Deflate

Pure Elixir implementation of DEFLATE (RFC 1951) and zlib (RFC 1950) decompression with exact byte consumption tracking.

Why This Library?

Erlang's :zlib module is fast (it's a C NIF), but it has a critical limitation: you can't determine exactly how many bytes were consumed when decompressing a stream.

This matters when parsing binary formats with concatenated compressed streams, like:

Git pack files - multiple zlib-compressed objects back-to-back
PNG chunks - IDAT chunks contain zlib streams
PDF streams - FlateDecode compressed content
ZIP files - DEFLATE compressed entries

# With :zlib - no way to know where stream 1 ends and stream 2 begins
:zlib.uncompress(concatenated_streams)  # Returns data, but how many bytes consumed?

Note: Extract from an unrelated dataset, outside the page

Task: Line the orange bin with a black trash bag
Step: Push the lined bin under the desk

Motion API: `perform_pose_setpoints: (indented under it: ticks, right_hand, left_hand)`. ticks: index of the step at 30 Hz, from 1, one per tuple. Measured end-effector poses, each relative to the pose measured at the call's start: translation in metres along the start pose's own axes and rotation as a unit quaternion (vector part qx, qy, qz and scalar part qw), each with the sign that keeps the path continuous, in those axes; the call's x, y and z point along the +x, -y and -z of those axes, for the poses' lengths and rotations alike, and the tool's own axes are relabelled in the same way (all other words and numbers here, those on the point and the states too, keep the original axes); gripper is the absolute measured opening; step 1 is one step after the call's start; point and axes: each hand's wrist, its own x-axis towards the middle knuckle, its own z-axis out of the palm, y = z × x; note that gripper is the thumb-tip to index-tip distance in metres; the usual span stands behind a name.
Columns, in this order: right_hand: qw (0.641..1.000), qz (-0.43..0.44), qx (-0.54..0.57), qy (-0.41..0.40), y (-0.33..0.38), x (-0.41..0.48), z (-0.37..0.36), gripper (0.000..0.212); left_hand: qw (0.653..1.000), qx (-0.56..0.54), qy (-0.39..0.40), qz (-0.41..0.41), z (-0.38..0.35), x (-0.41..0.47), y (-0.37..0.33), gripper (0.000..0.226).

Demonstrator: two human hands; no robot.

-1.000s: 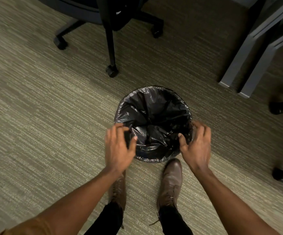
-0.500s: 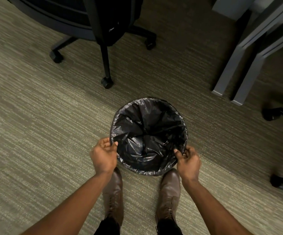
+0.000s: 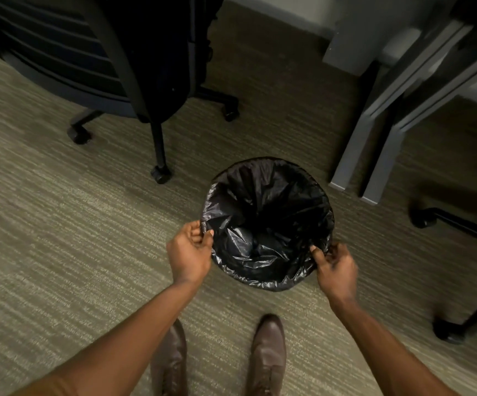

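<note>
A round bin stands on the carpet, its orange wall fully hidden under a black trash bag (image 3: 265,224) that is folded over the rim and sags inside. My left hand (image 3: 190,251) pinches the bag's edge at the rim's left side. My right hand (image 3: 336,267) pinches the bag's edge at the near right of the rim. Both hands sit outside the rim, thumbs on the inner fold.
A black office chair (image 3: 122,67) on casters stands at the back left, one caster (image 3: 160,174) close to the bin. Grey desk legs (image 3: 374,155) rise just right of the bin. Another chair base (image 3: 457,224) is at far right. My brown shoes (image 3: 268,355) are below.
The view has pulled back, so the bin sits farther from my shoes. My hands went from spread over the near rim to pinching the bag's edge at left and right.
</note>
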Motion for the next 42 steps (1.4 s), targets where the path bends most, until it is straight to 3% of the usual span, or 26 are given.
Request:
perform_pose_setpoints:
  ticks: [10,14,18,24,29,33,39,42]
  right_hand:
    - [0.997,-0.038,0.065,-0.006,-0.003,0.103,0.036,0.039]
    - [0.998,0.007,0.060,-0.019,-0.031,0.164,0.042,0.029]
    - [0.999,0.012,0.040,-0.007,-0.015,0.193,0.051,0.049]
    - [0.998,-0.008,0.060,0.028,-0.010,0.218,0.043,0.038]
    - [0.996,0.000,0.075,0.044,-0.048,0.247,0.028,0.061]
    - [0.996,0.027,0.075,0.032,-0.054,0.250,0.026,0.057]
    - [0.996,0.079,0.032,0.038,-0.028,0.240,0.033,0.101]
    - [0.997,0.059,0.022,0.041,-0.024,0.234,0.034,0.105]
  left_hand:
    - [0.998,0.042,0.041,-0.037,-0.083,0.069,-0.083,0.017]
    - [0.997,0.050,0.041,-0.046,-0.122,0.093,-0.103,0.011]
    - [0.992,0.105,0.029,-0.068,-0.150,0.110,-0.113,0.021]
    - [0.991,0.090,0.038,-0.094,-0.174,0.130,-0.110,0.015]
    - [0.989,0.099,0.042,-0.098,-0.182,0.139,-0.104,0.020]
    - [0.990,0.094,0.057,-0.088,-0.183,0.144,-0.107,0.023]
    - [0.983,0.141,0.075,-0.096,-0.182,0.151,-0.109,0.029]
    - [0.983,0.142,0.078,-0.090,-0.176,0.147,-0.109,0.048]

# With Deflate - exact byte tracking
{:ok, data1, bytes_consumed} = Deflate.inflate(concatenated_streams)
remaining = binary_part(concatenated_streams, bytes_consumed, byte_size(concatenated_streams) - bytes_consumed)
{:ok, data2, _} = Deflate.inflate(remaining)

Why Not Use Existing Libraries?

There are several compression libraries on Hex. Here's why we built this one:

Feature	deflate	ezlib	compresso	zip_stream
Byte consumption tracking	✅	❌	❌	❌
Chunked network input	✅	❌	❌	❌
Pure Elixir (no NIFs)	✅	❌ (C NIF)	❌ (wraps :zlib)	❌ (wraps :zlib)
Streaming output	✅	❌	❌	✅

The core problem: All existing libraries wrap :zlib or use C NIFs. None of them tell you how many compressed bytes were consumed. This makes it impossible to parse formats with concatenated streams.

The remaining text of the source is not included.